Elle reconnaît d’abord l’avancée que représente le projet. Le Tchad est l’un des rares pays enclavés du continent sans accès ferroviaire, et une connexion vers Ndjamena est, selon elle, « symboliquement forte et logistiquement nécessaire ». Mais c’est la géographie du tracé retenu qui lui pose problème.
Le couloir validé suit Ngaoundéré → Garoua → Maroua → Kousséri → Ndjamena, longeant la frontière camerounaise avant d’atteindre le Tchad par le nord-ouest. Ce faisant, il contourne entièrement le sud du pays. Or c’est là que se trouvent les principaux bassins de production agricole et économique du Tchad : la région de Moundou, que Diontilo désigne comme « le poumon cotonnier du Tchad », une zone densément peuplée, productive et historiquement sous-desservie en infrastructures de transport.
Elle plaide pour un tracé alternatif : Ngaoundéré → Touboro → Moundou → Kélo → Bongor → Ndjamena, qui aurait, selon elle, traversé le cœur économique et agricole du pays. Un tel itinéraire aurait permis, dans son analyse, de relier les bassins de production agricole aux marchés, de faciliter l’exportation du coton et des produits locaux, de décongestionner l’axe routier Ndjamena–Moundou et de distribuer les bénéfices de l’infrastructure à une population bien plus large.
Sa conclusion est sans fioritures. Le tracé validé par Yaoundé dessert surtout une bande frontalière déjà relativement connectée via le réseau camerounais. « Je ne dis pas que cette ligne n’a pas de valeur. Je dis qu’on a raté une occasion historique de penser l’infrastructure au service du plus grand nombre. Désenclaver le nord, c’est bien.
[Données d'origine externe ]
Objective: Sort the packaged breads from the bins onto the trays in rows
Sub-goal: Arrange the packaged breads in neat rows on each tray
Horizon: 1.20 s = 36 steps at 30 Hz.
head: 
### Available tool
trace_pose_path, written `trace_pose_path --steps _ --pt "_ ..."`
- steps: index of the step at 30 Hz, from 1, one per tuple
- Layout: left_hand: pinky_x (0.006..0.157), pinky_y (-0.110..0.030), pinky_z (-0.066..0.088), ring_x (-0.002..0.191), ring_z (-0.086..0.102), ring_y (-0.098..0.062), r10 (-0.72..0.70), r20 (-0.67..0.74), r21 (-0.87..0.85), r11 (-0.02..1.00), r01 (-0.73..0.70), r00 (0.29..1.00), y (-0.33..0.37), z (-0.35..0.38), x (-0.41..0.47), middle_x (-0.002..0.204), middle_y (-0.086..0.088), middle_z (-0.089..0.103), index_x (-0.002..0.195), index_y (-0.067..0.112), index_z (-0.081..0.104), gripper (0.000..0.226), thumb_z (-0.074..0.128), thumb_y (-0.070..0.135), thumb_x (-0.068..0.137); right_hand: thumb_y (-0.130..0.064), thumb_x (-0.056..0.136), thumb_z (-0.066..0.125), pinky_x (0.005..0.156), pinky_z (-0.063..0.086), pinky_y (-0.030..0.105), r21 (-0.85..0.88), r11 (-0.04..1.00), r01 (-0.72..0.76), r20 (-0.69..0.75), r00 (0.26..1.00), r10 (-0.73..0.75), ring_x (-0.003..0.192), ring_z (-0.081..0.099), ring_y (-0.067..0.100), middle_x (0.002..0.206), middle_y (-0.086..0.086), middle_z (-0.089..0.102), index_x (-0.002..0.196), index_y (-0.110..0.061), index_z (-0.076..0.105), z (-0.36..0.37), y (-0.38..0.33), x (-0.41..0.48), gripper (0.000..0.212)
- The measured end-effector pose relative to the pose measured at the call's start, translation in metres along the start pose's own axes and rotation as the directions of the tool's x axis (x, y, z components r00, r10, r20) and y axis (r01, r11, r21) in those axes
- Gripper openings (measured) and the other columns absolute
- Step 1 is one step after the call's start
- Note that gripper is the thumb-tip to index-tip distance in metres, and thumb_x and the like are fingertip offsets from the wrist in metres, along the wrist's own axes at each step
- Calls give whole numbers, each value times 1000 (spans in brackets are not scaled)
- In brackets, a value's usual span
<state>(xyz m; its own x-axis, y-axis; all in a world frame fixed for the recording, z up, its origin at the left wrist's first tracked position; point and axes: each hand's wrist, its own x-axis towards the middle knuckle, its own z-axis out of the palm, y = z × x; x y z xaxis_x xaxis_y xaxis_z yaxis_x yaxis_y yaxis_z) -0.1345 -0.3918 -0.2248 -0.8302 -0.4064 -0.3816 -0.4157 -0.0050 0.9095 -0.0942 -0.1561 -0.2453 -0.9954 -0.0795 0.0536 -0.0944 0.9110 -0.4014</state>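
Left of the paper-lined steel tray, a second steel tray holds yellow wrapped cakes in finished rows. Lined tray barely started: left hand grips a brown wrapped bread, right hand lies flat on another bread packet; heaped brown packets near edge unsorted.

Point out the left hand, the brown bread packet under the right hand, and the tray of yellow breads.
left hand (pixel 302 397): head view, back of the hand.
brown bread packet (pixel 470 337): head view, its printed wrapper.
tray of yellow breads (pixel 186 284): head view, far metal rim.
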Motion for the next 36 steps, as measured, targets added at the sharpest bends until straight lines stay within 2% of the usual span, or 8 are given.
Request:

Désenclaver le Tchad profond, c’est mieux », écrit-elle.
N’Djamena recadre Yaoundé
La réaction institutionnelle du Tchad est venue du ministère des Transports, de l’Aviation civile et de la Météorologie nationale, à travers son attaché de presse Hassan Mbodou Semidjidda. Dans un communiqué publié le 11 juin 2026, le ministère a mis les points sur les i.
La position officielle est que le tracé de la ligne ferroviaire Ngaoundéré–Ndjamena « n’a fait l’objet d’aucune validation définitive ». Si les deux États ont chacun exprimé leurs préférences quant au tracé, « toutes les options demeurent à ce stade à l’étude ». Le ministère tchadien a invité l’opinion publique à « faire preuve de sérénité, de discernement et de vigilance face aux tentatives de confusion, aux informations inexactes et aux interprétations prématurées ».
La position de N’Djamena est que la validation du tracé interviendra « d’un commun accord entre les deux États, à travers les mécanismes de concertation et les canaux institutionnels appropriés ». Le gouvernement se dit pleinement mobilisé pour le désenclavement du pays, conformément à la vision du Maréchal Mahamat Idriss Déby Itno, Chef de l’État, « tout en veillant à la préservation des intérêts supérieurs de la Nation ».
Ce démenti diplomatique survient alors que des discussions devraient prochainement s’ouvrir entre les parties camerounaise et tchadienne pour financer le projet, dont le coût global dépasse les 4 000 milliards de FCFA selon le tracé retenu. Les études réalisées affichent un taux de rentabilité de 16 %, dépassant les prévisions initiales fixées à 12 %. La Banque mondiale a d’ores et déjà apporté un soutien financier pour les phases préparatoires. Il reste que sur les enjeux de tracé- c’est-à-dire sur la question de savoir quelle géographie ce corridor doit servir en priorité- le désaccord entre les deux capitales s’affiche désormais au grand jour.